El trabajo se desarrolló con el objetivo de estudiar el polimorfismo isoenzimático de 23 accesiones del género
Leucaena
. También se incluyeron cinco especies de
leucaena (
L. leucocephala,
L. lanceolata,
L. diversifolia,
L. macrophylla y
L. esculenta), además de los cultivares comerciales
L. leucocephala cv. Cunningham, L.
leucocephala cv. Perú,
L. leucocephala cv.Ipil-Ipil y
L. leucocephala cv. CNIA-250. Para su desarrollo, se utilizaron
los sistemas isoenzimáticos peroxidasas, α- y β- esterasas, malato deshidrogenasa y alcohol deshidrogenasas. Los
datos obtenidos fueron procesados a través del análisis estadístico multivariado. Se pudo detectar la existencia
de variabilidad genética dentro de la colección.
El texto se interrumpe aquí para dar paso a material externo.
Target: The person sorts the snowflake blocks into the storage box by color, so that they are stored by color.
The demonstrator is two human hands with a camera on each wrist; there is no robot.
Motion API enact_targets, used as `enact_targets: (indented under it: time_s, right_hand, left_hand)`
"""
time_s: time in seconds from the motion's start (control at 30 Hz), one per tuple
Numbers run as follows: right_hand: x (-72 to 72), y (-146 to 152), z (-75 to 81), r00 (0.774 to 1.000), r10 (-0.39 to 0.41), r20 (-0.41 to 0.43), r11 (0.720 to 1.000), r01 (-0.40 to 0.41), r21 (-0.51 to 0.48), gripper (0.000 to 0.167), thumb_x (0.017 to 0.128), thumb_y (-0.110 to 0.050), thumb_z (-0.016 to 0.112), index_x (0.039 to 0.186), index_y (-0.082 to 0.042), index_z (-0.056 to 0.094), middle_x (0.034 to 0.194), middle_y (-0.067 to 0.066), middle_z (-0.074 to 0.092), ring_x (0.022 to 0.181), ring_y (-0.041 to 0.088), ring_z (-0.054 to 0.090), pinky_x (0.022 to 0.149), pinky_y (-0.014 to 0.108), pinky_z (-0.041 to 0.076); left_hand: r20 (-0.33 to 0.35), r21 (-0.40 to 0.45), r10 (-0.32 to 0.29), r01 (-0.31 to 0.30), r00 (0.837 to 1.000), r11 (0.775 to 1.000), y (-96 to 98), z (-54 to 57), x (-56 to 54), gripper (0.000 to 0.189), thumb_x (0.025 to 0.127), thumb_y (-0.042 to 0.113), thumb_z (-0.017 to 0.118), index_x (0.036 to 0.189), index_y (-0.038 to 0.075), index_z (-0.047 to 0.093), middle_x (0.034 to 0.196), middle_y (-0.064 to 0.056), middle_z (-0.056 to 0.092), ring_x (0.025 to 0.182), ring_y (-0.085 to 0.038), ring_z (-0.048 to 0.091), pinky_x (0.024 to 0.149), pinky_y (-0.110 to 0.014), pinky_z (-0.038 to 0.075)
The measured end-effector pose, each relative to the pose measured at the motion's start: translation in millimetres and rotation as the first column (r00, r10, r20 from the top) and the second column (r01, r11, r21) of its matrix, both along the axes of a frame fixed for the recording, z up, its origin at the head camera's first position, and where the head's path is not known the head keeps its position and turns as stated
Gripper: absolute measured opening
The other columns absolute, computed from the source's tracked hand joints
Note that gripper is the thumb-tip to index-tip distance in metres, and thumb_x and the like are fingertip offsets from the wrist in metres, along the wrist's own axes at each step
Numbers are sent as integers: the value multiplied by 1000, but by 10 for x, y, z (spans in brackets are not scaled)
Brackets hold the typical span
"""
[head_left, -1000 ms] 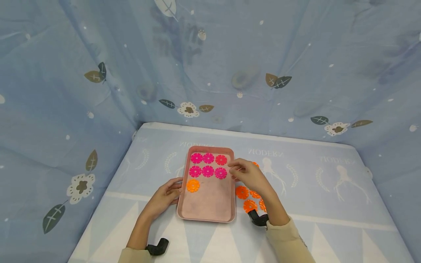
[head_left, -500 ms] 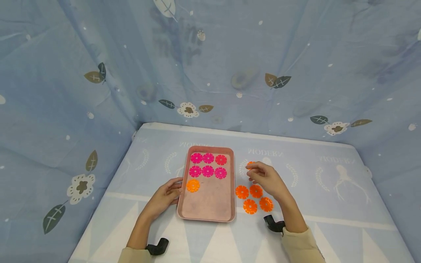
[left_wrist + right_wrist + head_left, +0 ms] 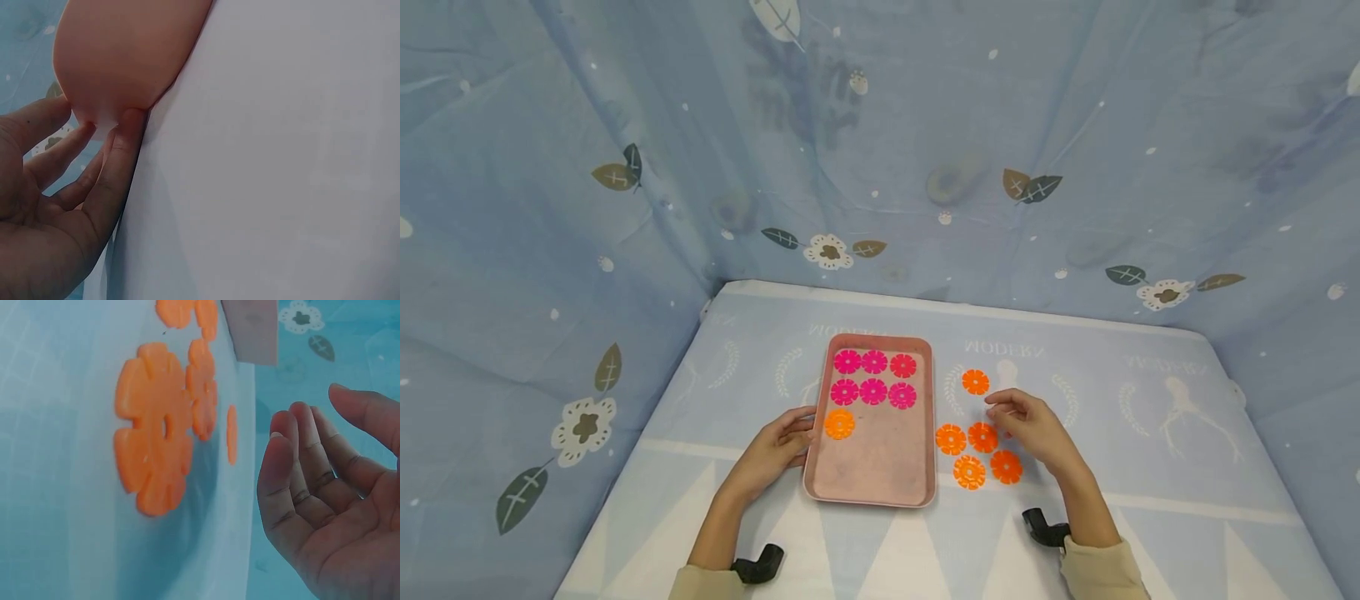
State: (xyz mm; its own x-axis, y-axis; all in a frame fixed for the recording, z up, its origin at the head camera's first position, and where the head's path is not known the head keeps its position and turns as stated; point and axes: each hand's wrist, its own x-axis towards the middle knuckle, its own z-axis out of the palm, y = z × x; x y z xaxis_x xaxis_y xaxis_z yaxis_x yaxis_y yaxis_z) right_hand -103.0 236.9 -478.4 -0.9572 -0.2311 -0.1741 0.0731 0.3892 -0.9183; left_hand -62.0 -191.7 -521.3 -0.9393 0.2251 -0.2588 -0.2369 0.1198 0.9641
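Observation:
A pink tray lies on the table with two rows of pink and red snowflake discs and one lighter orange disc below them. The fingertips of my left hand touch the tray's left edge; the left wrist view shows them resting against its outer wall. To the right of the tray, my right hand hovers over the table with loosely bent fingers, holding nothing. Beside it lie several orange snowflake discs, and one more orange disc sits farther back. In the right wrist view, an orange disc appears large, apart from the hand.
A patterned cloth covers the table. Blue fabric walls with leaf and flower prints close off the back and sides. Each wrist carries a black mount, the left mount and the right mount.
My right hand has moved from the tray's right edge rightward and toward me, uncovering the orange discs beside the tray. My left hand and the discs in the tray stay put.

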Motion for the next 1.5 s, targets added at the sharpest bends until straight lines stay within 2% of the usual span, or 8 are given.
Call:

Los sistemas isoenzimáticos (esterasas y peroxidasas) resultaron
polimórficos en la muestra estudiada, principalmente las esterasas. Por otra parte, el análisis de diversidad genética
permitió diferenciar
L. leucocephala con una mayor claridad con respecto al resto de las especies estudiadas,
aunque no se ganó en discriminación dentro de la especie. Los sistemas isoenzimáticos permitieron detectar
diferencias entre las accesiones, siendo las esterasas las más polimórficas.